Consuming and decoding JSON in Terraform

#terraform #devops

Intro

HCL, the language of Terraform, has come a long way since 0.11. With its many new releases, the ability to consume JSON and create adaptive Terraform has become considerably easier with additions like for loops, arrays, and maps

Scenarios for consuming JSON in Terraform

Consuming JSON and then working with it is not always the easiest. In this post, I'll be showing how to consume JSON in 3 different ways:

Reading a file in the local directory
Reading in JSON from an AWS S3 bucket
Passing in JSON via environment variables

Why these 3 specific options? Well, all 3 are totally viable ways to consume JSON and are largely dependent on what your needs are. If the JSON is static, reading from S3 might be a good option. If you are running Terraform in a containerized environment, passing in as an environment variable may be a good option to differentiate between prod and testing. Or, you could even pass in a file location as an environment variable, which would then read a file from the local directory where the Terraform is being run.

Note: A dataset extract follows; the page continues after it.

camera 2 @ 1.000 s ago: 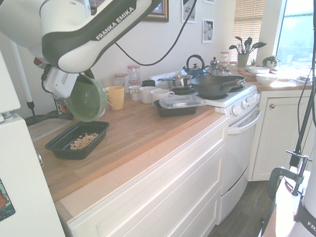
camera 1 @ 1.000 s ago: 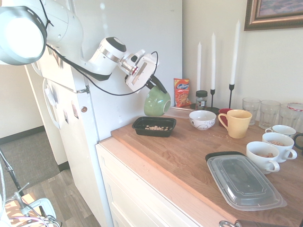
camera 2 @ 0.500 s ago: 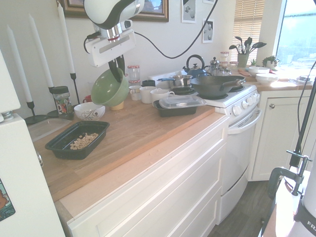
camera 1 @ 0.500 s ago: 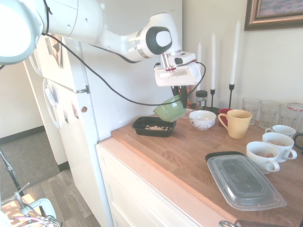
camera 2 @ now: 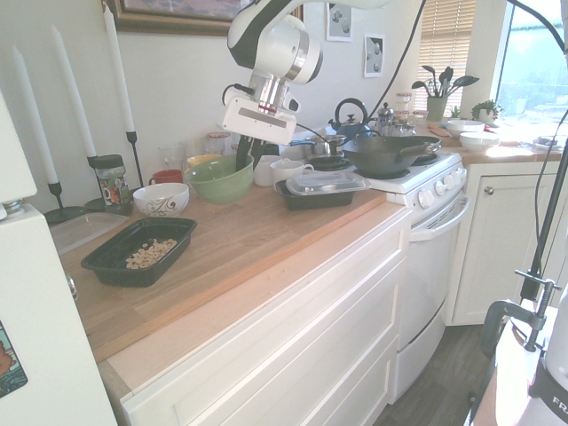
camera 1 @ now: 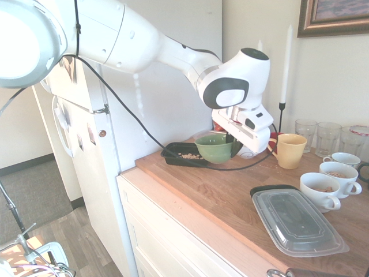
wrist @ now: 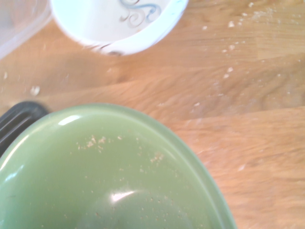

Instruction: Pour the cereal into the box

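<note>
The box [camera 2: 108, 257] is a shallow black tray at the counter's fridge end, and the cereal [camera 2: 149, 253] lies inside it as loose tan bits. From the first exterior view, the box [camera 1: 173, 153] is half hidden behind a green bowl [camera 1: 216, 148] and some cereal [camera 1: 187, 155] shows. My gripper [camera 2: 242, 162] is shut on the rim of that green bowl [camera 2: 219, 177]. The bowl is upright, low at the counter and a bowl's width from the box. In the wrist view the green bowl [wrist: 109, 176] holds only crumbs.
A white patterned bowl [camera 2: 161, 199] stands between the box and the green bowl. A yellow mug [camera 1: 288, 150], white cups [camera 1: 323, 190], glasses [camera 1: 327, 137] and a black container with a clear lid [camera 1: 297, 222] stand further along. Candlesticks [camera 2: 133, 160] line the wall.
The arm swung the green bowl away from above the box, turned it from tilted to upright, and lowered it to the counter beside the white patterned bowl.
</note>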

How to consume the JSON in Terraform

To start, we are using a function called jsondecode(). Documentation here. This interprets a given string as JSON from the documentation. But, the most important part is that jsondecode maps JSON values to Terraform language values. Meaning, you can now use loops, store specific values in maps and arrays, or anything you can think of using HCL (the language of Terraform).

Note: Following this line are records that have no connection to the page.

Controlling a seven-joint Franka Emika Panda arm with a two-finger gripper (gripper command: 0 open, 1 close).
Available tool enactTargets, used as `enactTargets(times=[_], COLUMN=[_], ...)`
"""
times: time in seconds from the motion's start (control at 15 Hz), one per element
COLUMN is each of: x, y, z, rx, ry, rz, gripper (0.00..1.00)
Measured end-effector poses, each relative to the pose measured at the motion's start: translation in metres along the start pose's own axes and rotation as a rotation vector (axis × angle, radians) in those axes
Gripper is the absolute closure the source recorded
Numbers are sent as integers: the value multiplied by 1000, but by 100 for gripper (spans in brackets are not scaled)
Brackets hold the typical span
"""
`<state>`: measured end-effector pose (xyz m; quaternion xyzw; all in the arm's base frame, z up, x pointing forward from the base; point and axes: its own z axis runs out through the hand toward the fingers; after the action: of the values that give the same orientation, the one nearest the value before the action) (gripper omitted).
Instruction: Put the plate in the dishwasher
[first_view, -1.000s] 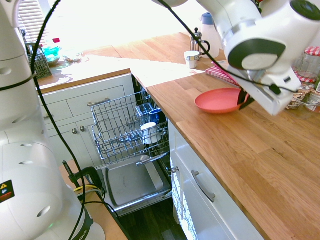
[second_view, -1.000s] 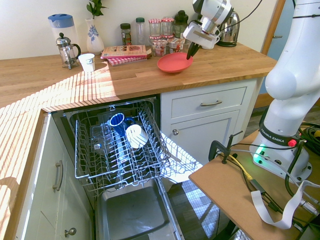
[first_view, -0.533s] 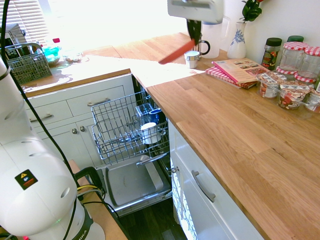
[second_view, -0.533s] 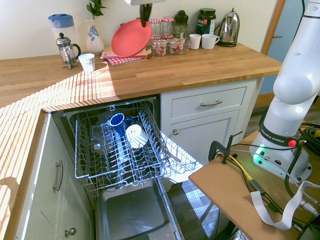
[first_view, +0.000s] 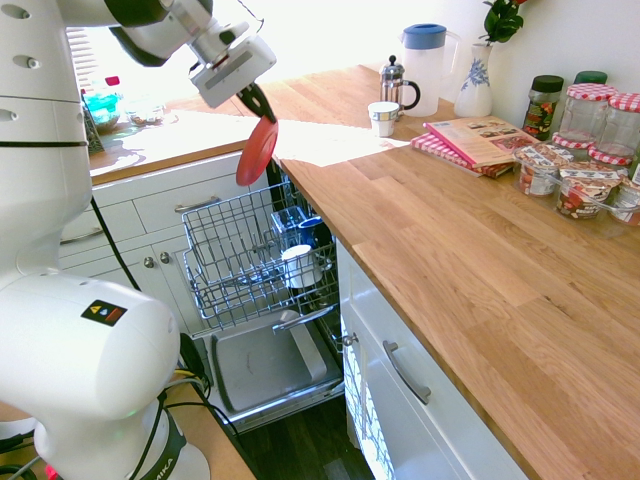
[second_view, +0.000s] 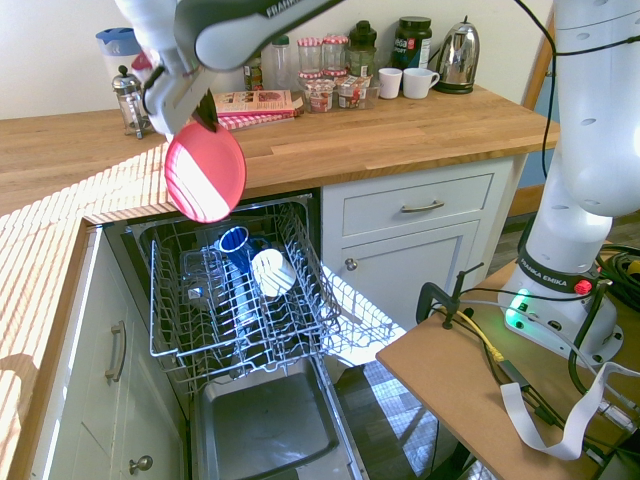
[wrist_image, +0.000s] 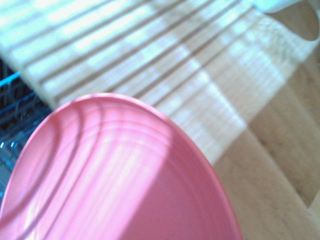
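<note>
- Gripper (first_view: 262, 112): pinching plate (first_view: 257, 152) by its rim, upper L of 1st ext. view; plate hangs steeply tilted, off the counter (first_view: 440, 235).
- Dishwasher (second_view: 265, 425): open, lower L of 2nd ext. view, rack (second_view: 250, 335) out w/ blue mug (second_view: 236, 246) + white cup (second_view: 272, 272).

Your coral-red plate (second_view: 205, 172) hangs steeply tilted, sunlit across part; your white-fronted dishwasher (second_view: 245, 300) stands open, its wire rack showing.
</note>
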<state>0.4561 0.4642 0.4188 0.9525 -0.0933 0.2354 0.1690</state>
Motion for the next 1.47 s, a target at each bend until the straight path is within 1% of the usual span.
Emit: enactTargets(times=[0.2, 0.4, 0.6, 0.67, 0.8, 1.0, 1.2, 1.33, 1.4, 1.47], x=[-87, -139, -194, -208, -221, -216, -215, -224, -226, -227], y=[-23, -42, -82, -98, -128, -157, -171, -175, -177, -180], z=[5, 41, 73, 75, 73, 75, 109, 135, 139, 136], rx=[-76, -146, -229, -247, -266, -286, -314, -338, -344, -348], ry=[82, 187, 297, 317, 327, 294, 229, 192, 187, 170], rz=[-187, -355, -505, -527, -542, -540, -536, -537, -537, -536], gripper=[100, 100, 100, 100, 100, 100, 100, 100, 0, 0])
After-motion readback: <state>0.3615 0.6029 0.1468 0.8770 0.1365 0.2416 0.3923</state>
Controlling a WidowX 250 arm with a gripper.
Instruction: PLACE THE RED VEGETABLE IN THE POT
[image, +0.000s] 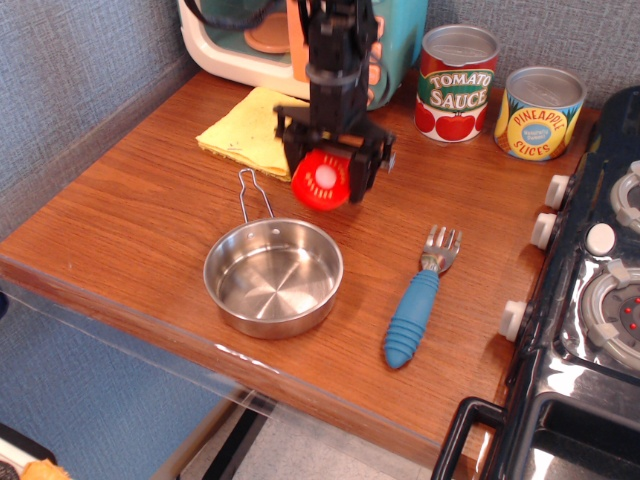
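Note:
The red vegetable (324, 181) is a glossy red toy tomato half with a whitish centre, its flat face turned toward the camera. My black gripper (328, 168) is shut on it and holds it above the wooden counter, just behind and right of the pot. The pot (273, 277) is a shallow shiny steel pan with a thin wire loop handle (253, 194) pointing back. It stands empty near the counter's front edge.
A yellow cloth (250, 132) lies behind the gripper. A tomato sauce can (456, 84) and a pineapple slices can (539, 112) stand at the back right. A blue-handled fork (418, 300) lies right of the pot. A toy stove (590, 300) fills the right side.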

I am providing some sample JSON here that can be used for this post:

{
    "users": [
        {
            "user_name": "user_1",
            "role": "admin",
            "ssh_key": "ssh-rsa [shortened]"
        },
        {
            "user_name": "user_2",
            "role": "dev",
            "ssh_key": "ssh-rsa [shortened]"
        },
        {
            "user_name": "user_3",
            "role": "read_only",
            "ssh_key": "ssh-rsa [shortened]"
        },
        {
            "user_name": "user_4",
            "role": "dev",
            "ssh_key": "ssh-rsa [shortened]"
        }
    ]
}

Reading a file from your local directory

Now, create both a main.tf file and a users.json file that hosts the above JSON. Within the Terraform file, add the following block:

locals {
    # get json 
    user_data = jsondecode(file("${path.module}/users.json"))

    # get all users
    all_users = [for user in local.user_data.users : user.user_name]
}

output "users" {
    value = local.all_users
}

To break down above, we are:

Decoding the JSON into an HCL query-able local variable
Creating an array that loops through each user and attaches their username into the array
Outputs all users by using this local variable

To test it out, run a terraform init and then terraform plan! It should output something like this:

Changes to Outputs:
  + users = [
      + "user_1",
      + "user_2",
      + "user_3",
      + "user_4",
    ]

Passing in JSON via environment variables

Within Terraform, there are many ways to pass in an environment variable. In our case, I am simply going to create a terraform.tfvars file that will automatically hold environment variables. Here is the content of the file that can be added:

users = {
    "users": [
        {
            "user_name": "user_1",
            "role": "admin",
            "ssh_key": "ssh-rsa [shortened]"
        },
        {
            "user_name": "user_2",
            "role": "dev",
            "ssh_key": "ssh-rsa [shortened]"
        },
        {
            "user_name": "user_3",
            "role": "read_only",
            "ssh_key": "ssh-rsa [shortened]"
        },
        {
            "user_name": "user_4",
            "role": "dev",
            "ssh_key": "ssh-rsa [shortened]"
        }
    ]
}

It is essentially the exact same but has an HCL block that recognizes it as a Terraform variable.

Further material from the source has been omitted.